For the data below, give the number of lines in which "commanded" occurs. Include nothing besides that number.

═══ Working data

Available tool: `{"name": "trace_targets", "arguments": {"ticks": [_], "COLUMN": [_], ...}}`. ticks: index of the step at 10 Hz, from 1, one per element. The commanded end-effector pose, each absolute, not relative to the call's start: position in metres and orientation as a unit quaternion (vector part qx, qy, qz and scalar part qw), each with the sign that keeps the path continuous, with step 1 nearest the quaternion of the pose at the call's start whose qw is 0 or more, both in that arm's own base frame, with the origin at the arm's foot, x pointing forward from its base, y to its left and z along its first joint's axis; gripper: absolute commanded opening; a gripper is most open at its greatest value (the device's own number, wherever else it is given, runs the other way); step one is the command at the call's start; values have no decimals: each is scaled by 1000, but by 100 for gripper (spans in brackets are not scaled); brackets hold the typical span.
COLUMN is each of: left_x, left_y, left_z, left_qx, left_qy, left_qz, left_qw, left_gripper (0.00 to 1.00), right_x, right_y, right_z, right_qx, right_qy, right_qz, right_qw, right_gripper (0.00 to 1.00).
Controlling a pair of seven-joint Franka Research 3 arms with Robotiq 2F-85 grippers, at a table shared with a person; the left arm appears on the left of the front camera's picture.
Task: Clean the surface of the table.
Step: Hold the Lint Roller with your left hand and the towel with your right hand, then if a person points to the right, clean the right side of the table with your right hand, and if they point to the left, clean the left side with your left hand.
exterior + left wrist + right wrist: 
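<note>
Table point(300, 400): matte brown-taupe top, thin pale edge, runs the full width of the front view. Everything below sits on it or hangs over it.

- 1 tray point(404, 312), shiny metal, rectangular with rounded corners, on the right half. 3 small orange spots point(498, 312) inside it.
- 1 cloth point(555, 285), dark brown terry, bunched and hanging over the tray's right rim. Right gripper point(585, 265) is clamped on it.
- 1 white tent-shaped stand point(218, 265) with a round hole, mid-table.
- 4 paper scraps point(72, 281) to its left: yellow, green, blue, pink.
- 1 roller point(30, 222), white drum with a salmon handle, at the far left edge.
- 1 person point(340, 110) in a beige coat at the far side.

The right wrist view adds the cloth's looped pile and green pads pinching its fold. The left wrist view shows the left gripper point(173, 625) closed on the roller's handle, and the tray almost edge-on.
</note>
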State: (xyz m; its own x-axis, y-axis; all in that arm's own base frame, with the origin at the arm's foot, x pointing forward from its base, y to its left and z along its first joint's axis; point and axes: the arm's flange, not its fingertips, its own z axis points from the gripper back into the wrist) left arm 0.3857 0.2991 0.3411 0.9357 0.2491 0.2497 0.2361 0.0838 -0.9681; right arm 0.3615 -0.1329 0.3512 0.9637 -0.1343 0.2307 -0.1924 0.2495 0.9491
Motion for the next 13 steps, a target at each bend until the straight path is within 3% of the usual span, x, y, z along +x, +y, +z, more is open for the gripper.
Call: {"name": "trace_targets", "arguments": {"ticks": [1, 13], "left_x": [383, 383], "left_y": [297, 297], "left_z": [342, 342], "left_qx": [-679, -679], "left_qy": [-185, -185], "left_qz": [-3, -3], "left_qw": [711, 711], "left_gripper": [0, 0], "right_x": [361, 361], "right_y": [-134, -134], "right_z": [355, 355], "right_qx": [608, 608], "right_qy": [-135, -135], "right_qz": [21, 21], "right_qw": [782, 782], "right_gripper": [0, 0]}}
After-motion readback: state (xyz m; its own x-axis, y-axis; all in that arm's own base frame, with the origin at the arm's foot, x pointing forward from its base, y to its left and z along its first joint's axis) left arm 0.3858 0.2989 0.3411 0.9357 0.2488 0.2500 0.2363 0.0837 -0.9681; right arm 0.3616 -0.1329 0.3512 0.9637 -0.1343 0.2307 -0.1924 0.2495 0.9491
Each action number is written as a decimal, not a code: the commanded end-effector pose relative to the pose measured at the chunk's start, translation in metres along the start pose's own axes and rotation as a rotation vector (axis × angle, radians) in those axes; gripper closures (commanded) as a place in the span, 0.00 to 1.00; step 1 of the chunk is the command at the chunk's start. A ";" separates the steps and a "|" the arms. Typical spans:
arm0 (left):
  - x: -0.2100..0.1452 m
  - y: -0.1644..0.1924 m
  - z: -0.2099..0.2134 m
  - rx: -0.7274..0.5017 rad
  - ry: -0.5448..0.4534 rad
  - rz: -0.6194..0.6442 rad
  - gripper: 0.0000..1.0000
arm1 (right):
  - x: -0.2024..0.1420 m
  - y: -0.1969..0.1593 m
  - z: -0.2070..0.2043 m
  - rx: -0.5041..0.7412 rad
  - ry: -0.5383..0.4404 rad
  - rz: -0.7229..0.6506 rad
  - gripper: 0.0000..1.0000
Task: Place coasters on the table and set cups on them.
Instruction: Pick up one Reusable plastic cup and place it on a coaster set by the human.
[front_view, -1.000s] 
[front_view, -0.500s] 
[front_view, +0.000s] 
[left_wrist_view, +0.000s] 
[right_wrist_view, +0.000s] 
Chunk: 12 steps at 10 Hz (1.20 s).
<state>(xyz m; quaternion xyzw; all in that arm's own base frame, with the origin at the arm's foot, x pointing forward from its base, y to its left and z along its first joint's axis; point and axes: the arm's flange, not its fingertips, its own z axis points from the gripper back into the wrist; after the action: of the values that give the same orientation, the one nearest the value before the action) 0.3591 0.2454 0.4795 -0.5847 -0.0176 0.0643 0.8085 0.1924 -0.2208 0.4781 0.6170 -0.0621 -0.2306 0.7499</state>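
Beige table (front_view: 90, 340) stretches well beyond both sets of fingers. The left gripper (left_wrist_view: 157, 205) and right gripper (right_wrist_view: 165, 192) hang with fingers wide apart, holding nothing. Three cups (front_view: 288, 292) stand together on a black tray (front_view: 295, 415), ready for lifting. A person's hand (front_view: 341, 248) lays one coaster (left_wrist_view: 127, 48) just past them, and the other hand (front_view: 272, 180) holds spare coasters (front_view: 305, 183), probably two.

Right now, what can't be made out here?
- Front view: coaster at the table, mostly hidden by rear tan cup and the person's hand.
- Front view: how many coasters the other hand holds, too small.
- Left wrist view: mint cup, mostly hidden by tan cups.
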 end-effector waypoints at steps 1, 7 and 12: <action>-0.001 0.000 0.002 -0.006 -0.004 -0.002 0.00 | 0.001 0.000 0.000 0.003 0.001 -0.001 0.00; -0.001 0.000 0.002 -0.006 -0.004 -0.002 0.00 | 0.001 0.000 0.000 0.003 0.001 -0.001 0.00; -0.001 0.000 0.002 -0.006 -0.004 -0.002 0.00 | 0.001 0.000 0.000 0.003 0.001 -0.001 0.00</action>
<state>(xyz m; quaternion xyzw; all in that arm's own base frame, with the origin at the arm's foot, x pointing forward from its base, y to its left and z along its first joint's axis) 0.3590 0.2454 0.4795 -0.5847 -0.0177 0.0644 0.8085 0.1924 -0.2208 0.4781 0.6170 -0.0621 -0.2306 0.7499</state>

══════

> _Answer box_: 2